◆ Data below
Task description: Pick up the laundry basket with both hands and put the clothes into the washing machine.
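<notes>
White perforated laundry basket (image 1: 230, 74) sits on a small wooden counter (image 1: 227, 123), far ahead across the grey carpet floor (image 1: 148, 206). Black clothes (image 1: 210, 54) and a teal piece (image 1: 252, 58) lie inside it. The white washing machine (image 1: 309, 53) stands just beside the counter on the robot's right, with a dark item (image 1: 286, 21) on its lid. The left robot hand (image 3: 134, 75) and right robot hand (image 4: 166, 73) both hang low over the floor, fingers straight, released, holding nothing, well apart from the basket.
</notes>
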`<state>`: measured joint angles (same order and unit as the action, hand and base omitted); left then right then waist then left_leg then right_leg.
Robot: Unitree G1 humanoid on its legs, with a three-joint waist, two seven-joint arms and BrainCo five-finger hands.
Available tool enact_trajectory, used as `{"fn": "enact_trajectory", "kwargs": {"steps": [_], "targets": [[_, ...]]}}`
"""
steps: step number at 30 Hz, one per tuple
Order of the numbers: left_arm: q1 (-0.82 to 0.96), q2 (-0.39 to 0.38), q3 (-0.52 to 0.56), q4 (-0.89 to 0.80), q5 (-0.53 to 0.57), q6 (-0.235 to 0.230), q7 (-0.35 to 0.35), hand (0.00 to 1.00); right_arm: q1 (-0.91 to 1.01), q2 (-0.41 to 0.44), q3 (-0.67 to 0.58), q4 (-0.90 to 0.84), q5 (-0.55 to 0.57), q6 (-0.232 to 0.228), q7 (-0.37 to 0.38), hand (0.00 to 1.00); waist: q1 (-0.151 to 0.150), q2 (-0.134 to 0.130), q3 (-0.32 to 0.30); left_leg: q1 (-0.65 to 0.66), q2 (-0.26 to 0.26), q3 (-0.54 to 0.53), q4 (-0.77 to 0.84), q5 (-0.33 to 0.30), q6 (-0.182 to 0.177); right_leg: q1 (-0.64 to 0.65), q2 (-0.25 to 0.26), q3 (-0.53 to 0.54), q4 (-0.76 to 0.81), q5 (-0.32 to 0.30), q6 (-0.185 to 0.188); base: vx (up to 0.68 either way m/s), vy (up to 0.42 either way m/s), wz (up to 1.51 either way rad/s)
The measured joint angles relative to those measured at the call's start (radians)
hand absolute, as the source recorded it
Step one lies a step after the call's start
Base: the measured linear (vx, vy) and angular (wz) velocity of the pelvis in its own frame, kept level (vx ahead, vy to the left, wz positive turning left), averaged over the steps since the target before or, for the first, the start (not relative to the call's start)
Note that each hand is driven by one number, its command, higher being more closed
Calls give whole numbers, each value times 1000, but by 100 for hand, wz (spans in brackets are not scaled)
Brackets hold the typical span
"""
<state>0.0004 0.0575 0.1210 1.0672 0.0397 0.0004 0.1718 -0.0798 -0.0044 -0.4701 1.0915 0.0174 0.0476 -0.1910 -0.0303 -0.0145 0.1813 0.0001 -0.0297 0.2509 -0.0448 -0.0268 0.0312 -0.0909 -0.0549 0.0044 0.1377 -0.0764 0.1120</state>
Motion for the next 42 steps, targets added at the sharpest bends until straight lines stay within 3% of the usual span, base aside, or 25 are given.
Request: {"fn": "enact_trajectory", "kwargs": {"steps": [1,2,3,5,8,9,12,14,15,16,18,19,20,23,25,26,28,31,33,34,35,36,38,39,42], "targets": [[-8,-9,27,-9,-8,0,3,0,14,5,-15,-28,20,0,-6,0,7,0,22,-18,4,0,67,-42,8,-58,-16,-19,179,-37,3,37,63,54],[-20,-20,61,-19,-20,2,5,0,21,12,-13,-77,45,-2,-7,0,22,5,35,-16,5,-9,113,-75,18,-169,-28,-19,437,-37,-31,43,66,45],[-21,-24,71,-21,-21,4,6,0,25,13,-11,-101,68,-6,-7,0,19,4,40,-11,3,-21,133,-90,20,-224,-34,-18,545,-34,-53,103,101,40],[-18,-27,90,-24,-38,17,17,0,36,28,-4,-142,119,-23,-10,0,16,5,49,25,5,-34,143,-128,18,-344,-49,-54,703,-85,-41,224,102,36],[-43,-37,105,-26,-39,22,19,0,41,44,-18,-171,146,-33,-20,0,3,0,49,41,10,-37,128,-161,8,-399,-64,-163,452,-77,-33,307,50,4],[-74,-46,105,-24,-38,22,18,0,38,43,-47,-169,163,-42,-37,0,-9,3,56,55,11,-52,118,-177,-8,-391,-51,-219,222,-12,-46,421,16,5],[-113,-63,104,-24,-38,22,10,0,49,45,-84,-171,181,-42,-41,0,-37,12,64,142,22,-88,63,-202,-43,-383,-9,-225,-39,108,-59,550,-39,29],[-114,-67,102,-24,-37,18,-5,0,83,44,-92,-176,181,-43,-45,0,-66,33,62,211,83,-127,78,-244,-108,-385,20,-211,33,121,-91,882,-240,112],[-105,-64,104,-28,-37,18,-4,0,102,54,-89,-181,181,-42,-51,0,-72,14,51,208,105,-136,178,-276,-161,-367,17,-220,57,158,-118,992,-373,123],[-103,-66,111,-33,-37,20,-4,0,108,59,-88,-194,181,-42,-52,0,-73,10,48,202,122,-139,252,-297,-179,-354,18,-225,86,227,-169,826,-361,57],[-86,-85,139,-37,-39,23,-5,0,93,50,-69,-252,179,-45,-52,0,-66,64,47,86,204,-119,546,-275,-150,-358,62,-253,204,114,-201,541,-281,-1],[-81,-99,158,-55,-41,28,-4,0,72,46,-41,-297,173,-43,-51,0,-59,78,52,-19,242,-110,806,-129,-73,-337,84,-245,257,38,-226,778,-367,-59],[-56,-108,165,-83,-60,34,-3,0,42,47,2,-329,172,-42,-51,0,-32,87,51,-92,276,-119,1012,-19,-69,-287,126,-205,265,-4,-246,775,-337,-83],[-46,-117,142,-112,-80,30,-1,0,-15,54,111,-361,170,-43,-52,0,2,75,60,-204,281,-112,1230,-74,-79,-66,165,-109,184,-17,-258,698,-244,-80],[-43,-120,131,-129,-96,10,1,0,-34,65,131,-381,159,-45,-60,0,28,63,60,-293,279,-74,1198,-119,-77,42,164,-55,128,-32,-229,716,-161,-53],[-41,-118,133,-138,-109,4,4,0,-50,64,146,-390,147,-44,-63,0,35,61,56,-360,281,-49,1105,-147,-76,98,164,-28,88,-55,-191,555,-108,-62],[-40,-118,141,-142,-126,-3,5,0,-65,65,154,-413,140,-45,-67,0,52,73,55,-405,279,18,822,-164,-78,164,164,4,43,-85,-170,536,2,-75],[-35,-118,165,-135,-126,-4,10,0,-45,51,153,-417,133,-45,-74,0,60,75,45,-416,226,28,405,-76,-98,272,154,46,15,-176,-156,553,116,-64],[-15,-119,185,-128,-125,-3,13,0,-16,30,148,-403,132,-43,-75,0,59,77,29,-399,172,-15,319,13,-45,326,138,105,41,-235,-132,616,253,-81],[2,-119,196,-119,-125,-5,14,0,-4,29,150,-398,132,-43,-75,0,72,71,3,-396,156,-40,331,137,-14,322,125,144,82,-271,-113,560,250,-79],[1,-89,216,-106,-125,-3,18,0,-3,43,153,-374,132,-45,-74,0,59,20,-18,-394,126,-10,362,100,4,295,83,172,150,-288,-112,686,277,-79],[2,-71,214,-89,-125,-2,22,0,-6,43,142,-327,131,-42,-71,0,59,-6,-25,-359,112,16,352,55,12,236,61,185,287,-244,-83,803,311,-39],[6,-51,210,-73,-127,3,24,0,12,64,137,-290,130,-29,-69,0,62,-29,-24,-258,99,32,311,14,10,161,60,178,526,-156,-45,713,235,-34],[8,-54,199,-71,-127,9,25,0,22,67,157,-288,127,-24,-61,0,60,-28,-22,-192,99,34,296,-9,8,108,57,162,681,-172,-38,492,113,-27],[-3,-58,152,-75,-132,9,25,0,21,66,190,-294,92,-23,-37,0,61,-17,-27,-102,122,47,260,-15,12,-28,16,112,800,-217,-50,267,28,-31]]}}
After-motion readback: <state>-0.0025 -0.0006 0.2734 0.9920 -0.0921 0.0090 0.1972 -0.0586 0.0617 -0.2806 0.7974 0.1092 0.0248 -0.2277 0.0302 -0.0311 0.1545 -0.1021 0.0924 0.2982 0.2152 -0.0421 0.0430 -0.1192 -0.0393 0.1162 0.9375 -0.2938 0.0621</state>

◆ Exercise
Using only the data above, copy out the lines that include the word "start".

◆ Solution for this task
The measured joint angles relative to those measured at the call's start (radians)
Step one lies a step after the call's start
Base: the measured linear (vx, vy) and angular (wz) velocity of the pelvis in its own frame, kept level (vx ahead, vy to the left, wz positive turning left), averaged over the steps since the target before or, for the first, the start (not relative to the call's start)

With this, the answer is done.